En önemli nokta ise tabiiki DualSense’in yeni nesil teknolojileri. Play Room şu ana kadar DualSense’in özelliklerini en iyi hissettiren ve en iyi deneyimleten oyunuydu. Artık o koltuk Astro Bot’a devredildi. Oyunda yürüdüğünüz zeminden, hava durumuna; kullandığınız silahtan, silahın zorluğuna kadar her şeyi kontrolcü ile hissedebiliyorsunuz. Gerçekten de DualSense açık ara bu oyun neslinin en iyi teknolojisi.
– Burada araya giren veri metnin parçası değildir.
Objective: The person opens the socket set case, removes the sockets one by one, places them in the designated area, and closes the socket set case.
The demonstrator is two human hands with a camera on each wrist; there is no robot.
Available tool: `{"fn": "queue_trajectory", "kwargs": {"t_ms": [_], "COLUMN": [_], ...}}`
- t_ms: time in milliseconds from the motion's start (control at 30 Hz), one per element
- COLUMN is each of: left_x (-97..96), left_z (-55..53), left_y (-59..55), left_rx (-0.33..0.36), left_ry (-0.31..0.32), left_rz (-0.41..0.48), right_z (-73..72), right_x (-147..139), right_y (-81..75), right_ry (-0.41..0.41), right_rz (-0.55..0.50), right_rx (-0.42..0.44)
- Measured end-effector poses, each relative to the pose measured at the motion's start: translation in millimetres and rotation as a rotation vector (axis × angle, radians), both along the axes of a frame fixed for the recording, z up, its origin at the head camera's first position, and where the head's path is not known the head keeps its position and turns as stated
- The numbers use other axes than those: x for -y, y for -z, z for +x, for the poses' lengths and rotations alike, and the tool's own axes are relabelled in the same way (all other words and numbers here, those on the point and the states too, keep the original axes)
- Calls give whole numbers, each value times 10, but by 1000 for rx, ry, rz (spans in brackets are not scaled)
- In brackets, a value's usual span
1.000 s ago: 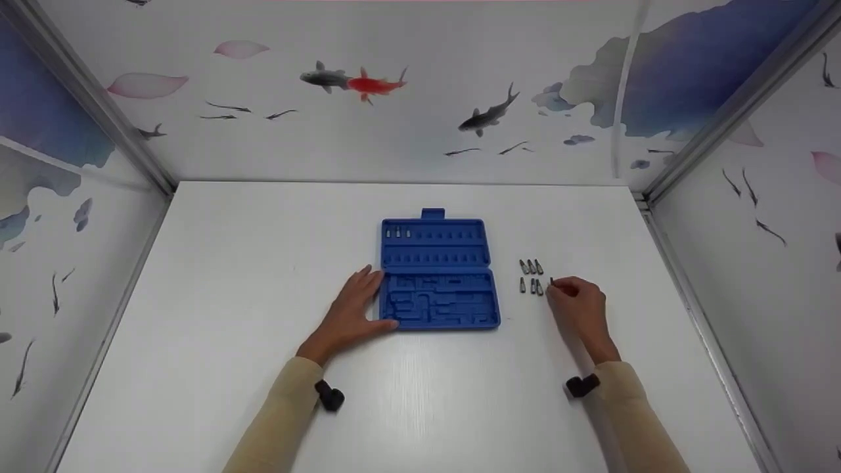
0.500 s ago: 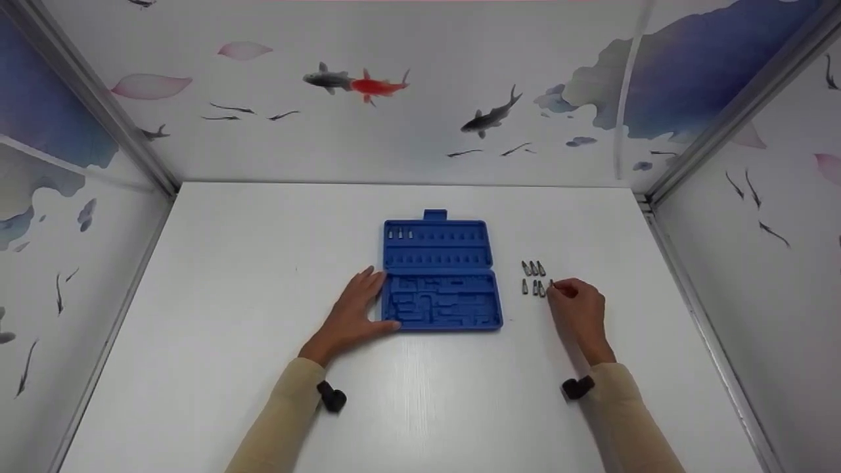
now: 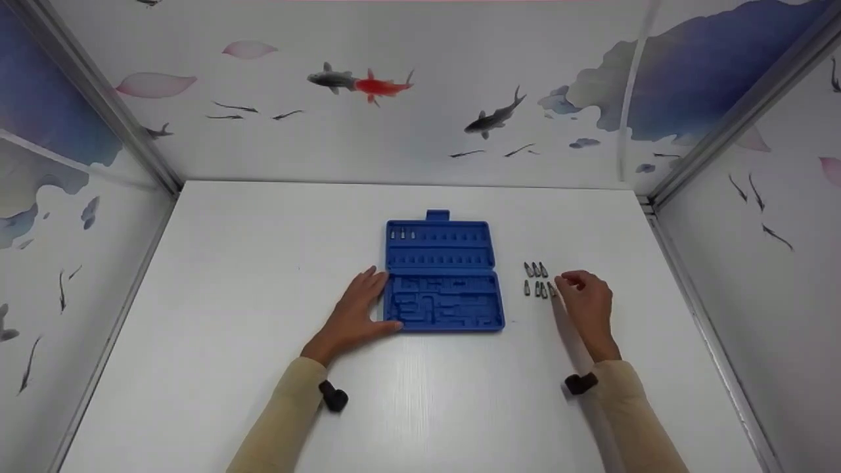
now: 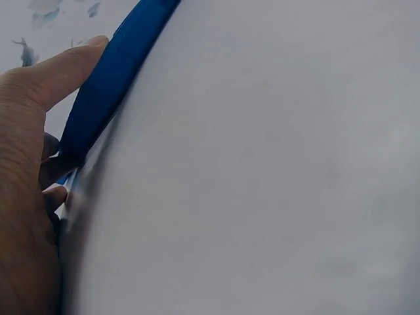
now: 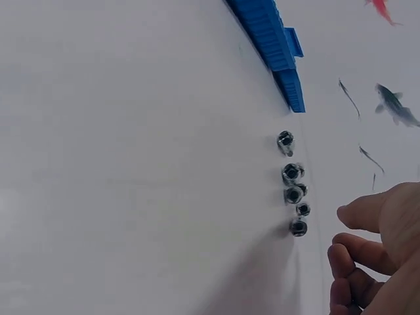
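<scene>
An open blue socket case [image 3: 447,301] lies flat on the white table, with a few small metal sockets in the upper left of its lid. My left hand [image 3: 351,315] rests against its left side, thumb [image 4: 79,62] touching the near edge. Right of the case, several small metal sockets [image 3: 535,270] lie in two short rows. My right hand [image 3: 588,305] hovers beside the right end of the nearer row. In the right wrist view, a socket [image 5: 298,228] stands apart from the loosely bent fingers [image 5: 361,251], which hold nothing.
White panels printed with fish and petals [image 3: 384,85] close off the back and both sides. A small black camera sits at each wrist, the left one [image 3: 335,397] and the right one [image 3: 581,383]. The white tabletop [image 3: 427,407] extends in front of the case.
My right hand has let go of a socket at the right end of the nearer row and drawn slightly up and right. My left hand stays against the case.
</scene>
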State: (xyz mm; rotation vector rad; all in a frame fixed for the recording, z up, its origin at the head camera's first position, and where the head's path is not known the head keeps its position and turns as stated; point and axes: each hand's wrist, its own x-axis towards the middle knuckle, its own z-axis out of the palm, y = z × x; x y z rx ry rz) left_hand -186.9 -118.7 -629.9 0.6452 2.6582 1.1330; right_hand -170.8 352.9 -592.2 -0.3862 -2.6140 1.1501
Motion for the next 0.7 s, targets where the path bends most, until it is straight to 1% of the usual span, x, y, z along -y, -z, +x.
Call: {"fn": "queue_trajectory", "kwargs": {"t_ms": [67,167,300,567,700], "left_x": [2,5,7,13,1], "left_z": [11,19,27,10,11], "left_y": [-5,-5,-14,-1,6], "left_rx": [-5,4,5,1,2], "left_ry": [0,0,0,6,2], "left_rz": [5,6,10,14,21], "right_z": [-20,-65,-154,-403,-527], "right_x": [26,119,313,750,927], "right_y": [-36,-84,-121,-187,-205], "right_ry": [-38,-90,-160,-321,-378], "right_rz": [-12,-40,-57,-78,-76], "right_rx": [-34,-37,-41,-24,-2]}}
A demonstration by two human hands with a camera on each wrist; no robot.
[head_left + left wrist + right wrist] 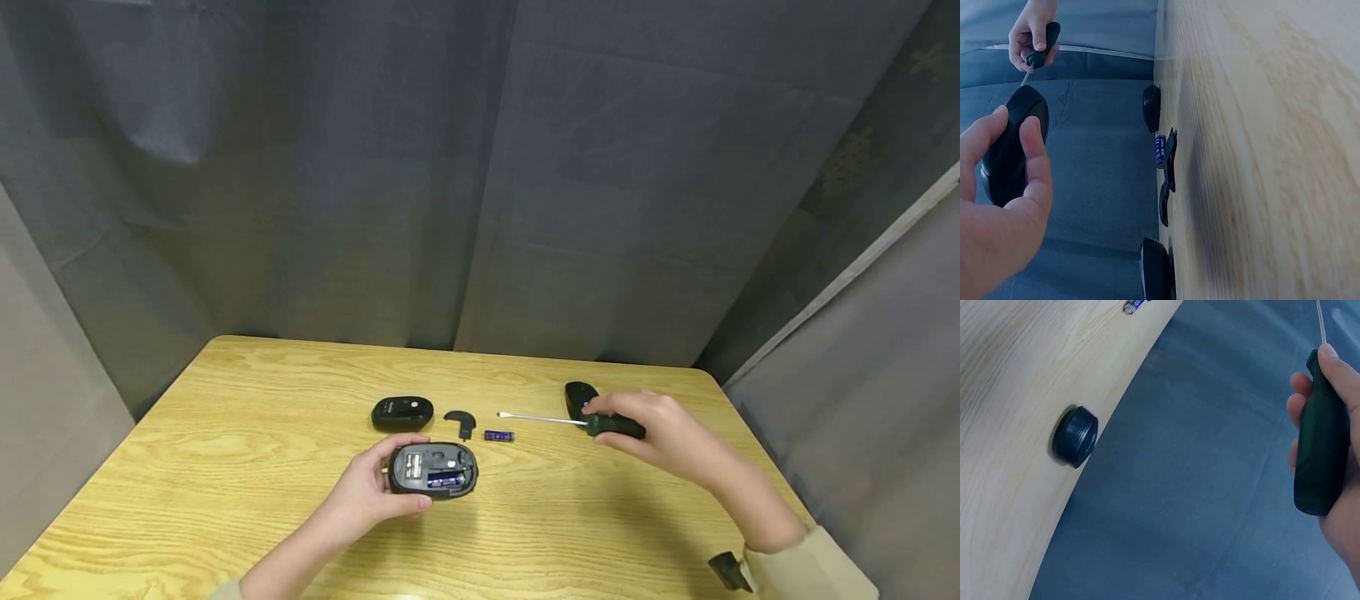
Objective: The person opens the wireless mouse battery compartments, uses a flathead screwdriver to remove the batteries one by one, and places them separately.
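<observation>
My left hand (369, 489) grips an upturned black computer mouse (432, 468) by its sides, above the table. Its underside faces up, uncovered, with a purple battery (446, 480) lying in the compartment. In the left wrist view the thumb and fingers hold this mouse (1013, 147) from both sides. My right hand (670, 427) holds a screwdriver by its dark green handle (1321, 447). The screwdriver's metal shaft (542, 418) points left, its flat tip apart from the held mouse. Whether the held mouse has a second battery I cannot tell.
On the wooden table (285, 400) a black mouse (402, 412) lies at the back left. Thin black cover pieces (462, 419) and a loose purple battery (498, 436) lie behind the held mouse. Another black mouse (578, 398) sits behind the right hand. Grey curtains (360, 208) hang beyond.
</observation>
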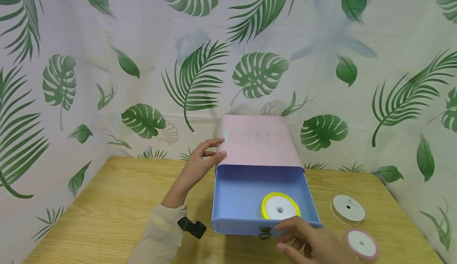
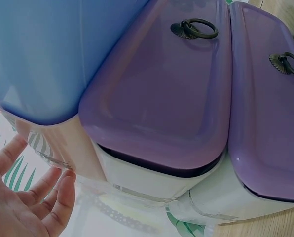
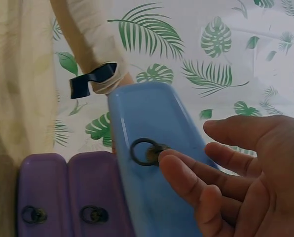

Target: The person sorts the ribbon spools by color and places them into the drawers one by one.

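A blue drawer [image 1: 242, 192] stands pulled out of a small cabinet with a pink top [image 1: 257, 141]. Inside the drawer, near its front, is a ribbon spool with a yellow rim [image 1: 280, 206]. My left hand [image 1: 207, 157] touches the cabinet's left side and top edge with its fingertips. At the drawer's front my right hand [image 1: 308, 240] is beside the metal ring pull [image 3: 146, 151], its fingers loosely bent and not hooked through the ring. Two purple drawers [image 2: 162, 94] with ring pulls of their own sit closed below the blue one.
Right of the cabinet on the wooden table [image 1: 135, 200] lie a white spool [image 1: 353, 208] and a spool with a pink rim [image 1: 361, 243]. The spool with the pink rim is close to my right hand. A leaf-patterned curtain [image 1: 143, 77] hangs behind.
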`<state>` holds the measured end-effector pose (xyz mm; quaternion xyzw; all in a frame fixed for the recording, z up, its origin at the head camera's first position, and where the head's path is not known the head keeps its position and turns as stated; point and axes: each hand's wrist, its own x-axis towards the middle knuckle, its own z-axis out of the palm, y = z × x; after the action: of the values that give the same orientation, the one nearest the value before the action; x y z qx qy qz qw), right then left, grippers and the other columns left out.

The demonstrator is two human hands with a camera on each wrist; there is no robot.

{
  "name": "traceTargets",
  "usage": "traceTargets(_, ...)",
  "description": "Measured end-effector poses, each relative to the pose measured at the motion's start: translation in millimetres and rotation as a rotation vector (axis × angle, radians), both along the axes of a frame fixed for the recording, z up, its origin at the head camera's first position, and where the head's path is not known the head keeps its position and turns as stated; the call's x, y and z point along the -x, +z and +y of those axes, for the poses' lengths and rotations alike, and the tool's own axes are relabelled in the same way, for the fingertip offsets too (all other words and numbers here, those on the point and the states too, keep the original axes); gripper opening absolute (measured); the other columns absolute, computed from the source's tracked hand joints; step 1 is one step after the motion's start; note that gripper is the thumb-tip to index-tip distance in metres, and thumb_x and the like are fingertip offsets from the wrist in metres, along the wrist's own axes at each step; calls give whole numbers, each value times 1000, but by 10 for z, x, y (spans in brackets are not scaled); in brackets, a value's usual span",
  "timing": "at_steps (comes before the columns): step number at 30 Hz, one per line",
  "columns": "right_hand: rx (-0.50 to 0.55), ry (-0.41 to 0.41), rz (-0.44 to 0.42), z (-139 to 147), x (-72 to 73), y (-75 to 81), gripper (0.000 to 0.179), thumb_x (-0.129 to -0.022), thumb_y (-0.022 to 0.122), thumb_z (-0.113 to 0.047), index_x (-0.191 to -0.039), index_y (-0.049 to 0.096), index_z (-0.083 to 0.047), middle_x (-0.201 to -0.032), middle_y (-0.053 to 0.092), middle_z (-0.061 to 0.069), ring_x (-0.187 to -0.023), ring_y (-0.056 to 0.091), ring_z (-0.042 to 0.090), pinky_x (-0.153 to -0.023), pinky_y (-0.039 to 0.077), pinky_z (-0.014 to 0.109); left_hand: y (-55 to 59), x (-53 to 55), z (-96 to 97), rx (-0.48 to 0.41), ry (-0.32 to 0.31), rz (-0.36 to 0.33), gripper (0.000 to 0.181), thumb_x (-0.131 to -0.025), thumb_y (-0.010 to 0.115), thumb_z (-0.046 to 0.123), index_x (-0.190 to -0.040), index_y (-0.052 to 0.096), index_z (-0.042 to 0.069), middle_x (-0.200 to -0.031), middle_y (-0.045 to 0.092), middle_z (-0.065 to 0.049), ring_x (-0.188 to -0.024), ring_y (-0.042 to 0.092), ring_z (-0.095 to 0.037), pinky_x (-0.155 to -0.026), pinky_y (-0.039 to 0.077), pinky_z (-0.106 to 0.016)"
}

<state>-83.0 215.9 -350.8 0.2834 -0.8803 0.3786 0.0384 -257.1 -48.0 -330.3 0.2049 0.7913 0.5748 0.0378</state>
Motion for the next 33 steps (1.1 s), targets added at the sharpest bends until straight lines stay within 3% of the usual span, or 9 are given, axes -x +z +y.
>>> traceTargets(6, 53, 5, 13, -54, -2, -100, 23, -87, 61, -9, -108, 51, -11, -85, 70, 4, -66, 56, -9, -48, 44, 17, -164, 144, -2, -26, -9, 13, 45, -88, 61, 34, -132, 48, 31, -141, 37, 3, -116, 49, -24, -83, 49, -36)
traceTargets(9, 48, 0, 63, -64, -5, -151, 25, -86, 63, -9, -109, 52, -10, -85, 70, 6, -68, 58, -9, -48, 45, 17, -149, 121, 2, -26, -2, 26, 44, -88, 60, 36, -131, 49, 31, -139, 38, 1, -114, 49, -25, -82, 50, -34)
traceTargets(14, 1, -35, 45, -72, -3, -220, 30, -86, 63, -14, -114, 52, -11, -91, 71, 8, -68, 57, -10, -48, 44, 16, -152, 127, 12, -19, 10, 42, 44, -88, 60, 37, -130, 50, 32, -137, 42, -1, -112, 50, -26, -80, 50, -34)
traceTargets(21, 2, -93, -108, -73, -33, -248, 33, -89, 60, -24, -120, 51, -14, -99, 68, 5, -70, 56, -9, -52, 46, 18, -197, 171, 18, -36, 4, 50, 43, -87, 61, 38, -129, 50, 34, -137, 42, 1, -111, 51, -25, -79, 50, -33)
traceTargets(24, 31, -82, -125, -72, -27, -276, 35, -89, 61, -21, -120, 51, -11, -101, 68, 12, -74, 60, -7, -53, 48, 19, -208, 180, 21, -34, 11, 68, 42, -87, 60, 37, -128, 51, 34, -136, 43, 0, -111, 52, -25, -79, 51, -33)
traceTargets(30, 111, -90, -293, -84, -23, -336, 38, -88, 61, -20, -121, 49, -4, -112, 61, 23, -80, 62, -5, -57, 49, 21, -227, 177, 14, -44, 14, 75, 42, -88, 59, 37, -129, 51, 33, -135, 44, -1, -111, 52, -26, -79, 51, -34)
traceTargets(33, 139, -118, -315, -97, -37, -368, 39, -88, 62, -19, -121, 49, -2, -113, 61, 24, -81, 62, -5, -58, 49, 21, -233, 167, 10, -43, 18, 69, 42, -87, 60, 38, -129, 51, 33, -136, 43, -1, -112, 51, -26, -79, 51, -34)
Astro Bot gibi kaliteli bir yapımda bunu bu kadar derinlemesine hissetmek de büyük bir keyif.
Sonuç olarak Astro Bot bence müthiş bir serinin başlangıcı. Sonunda bir şeylerin demosu olmaktan kurtulup kendi “tam” oyununa kavuşmasına çok sevindim. Sizlere de eğer üç boyutlu platform oyunlarını seviyorsanız kesinlikle tavsiye ediyorum. Fiyat kısmı sizin karar vereceğiniz bir iş ancak Astro Bot hem yetişkinlerin hem de küçük yaştaki oyuncuların rahat rahat oynayabileceği eğleneceği bir yapım. Puan vermeyi sevmem ama bu oyun için istisna yapıp 10 üzerinden 9 puan veriyorum.